Thèse de doctorat en Informatique Biomédicale
Sous la direction de Sharon Lori Bridal.
Soutenue en 2013
à Paris 6 .
L’objectif de ces travaux était de développer et valider des techniques d’échographie de contraste (DCE-US) pour le suivi de l’effet antiangiogénique in vivo. La première partie de ce travail a consisté en la mise au point de protocoles permettant une évaluation plus robuste de la vascularisation tumorale. Une méthode de quantification de la réponse acoustique des microbulles à partir des images compressées fournies par les échographes cliniques standards a été développée. Un système d’injection contrôlée a permis de réduire sensiblement la variabilité des paramètres DCE-US. Enfin, les effets des différentes caractéristiques d’un flux de microbulles (concentration, volume injecté, débit et diamètre du flux) sur ces paramètres ont été évalués in vitro. La vascularisation et l’expression du VEGFR2 ont ensuite été caractérisées chez deux modèles tumoraux murins en vue d’un suivi de thérapies antiangiogéniques chez la souris par imagerie moléculaire. Le modèle exprimant le plus le VEGFR2 a été utilisé pour étudier la capacité d’agents de contraste ciblés contre le VEGFR2 à discriminer la réponse à un traitement anti-VEGFR2, de celle à un traitement sans inhibition spécifique de ces récepteurs. Cette technique a permis de détecter et distinguer les effets de ces deux médicaments après seulement 4 jours de traitement. L’élimination des différentes sources de variabilité de l’imagerie DCE-US in vivo a permis de démontrer la capacité de l’imagerie de contraste ciblée à distinguer de subtiles différences de réponse thérapeutique.
Quantification and control targeting ultrasound contrast agents for imaging of therapeutic effect in vivo
The objective of this research was to develop and validate techniques for dynamic contrast-enhanced ultrasound (DCE-US) for targeted monitoring of antiangiogenic therapy.

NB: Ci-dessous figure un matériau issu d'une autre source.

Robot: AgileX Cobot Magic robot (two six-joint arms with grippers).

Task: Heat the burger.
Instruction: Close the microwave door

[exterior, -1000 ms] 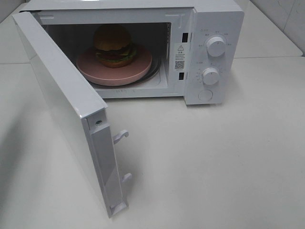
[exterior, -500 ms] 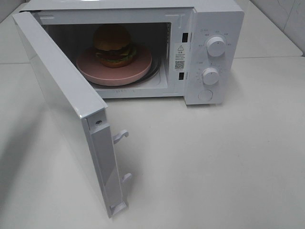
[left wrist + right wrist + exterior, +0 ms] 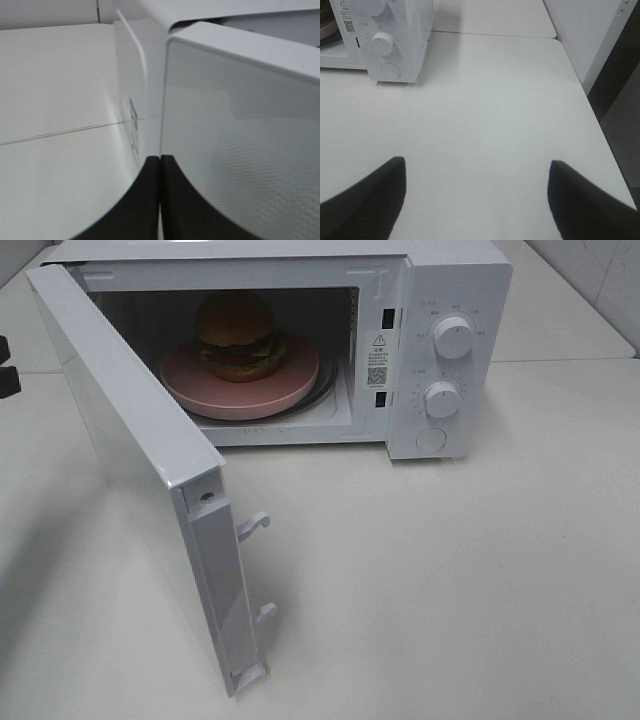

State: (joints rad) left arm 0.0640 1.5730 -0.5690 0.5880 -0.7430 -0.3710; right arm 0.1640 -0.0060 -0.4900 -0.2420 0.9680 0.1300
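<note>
The burger sits on a pink plate inside the white microwave. The microwave door is swung wide open toward the front left. My left gripper just shows at the left edge of the exterior high view, behind the door's outer side. In the left wrist view it is shut and empty, close to the door's outer face. My right gripper is open over bare table, to the right of the microwave, and holds nothing.
Two round knobs and a round button sit on the microwave's right panel. Two latch hooks stick out of the door's edge. The table's right edge drops to a dark gap beside a wall.
The left gripper has come into sight at the left edge of the exterior high view. The door, burger and plate have not moved.
</note>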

The first part of the work implemented protocols to obtain a more robust evaluation of the tumor vascularization with DCE-US. Methods were validated for the quantification of the echo-power based on compressed video images such as those widely provided by clinical ultrasound systems. A controlled injection system was demonstrated to significantly reduce variability of DCE-US bolus-injection parameter assessments in mice. Finally, the sensitivity of these parameters to calibrated modifications in vitro of the microbubble concentration, injected volume, flow rate and flow-channel diameter were investigated. The microvascular function and VEGFR2 expression were then characterized in two different murine tumor models to demonstrate the sensitivity of the DCE-US techniques to heterogeneity and modifications during tumor development. The model presenting most marked expression of VEGFR2 was retained to test feasibility of discrimination between therapeutic response directly suppressing VEGFR2 and response with microvascular modifications but no direct VEGFR2 suppression. Sensitive analysis required local assessment of VEGFR2 marking in regions of the tumor with detectable contrast enhancement and provided early (4 days of therapy) discrimination of the anti-VEGFR2 response. Elimination of sources of measurement variability and evaluation of targeted-marking within the context of the heterogeneous microvascular network are essential in obtaining sensitive evaluation of therapeutic response in vivo.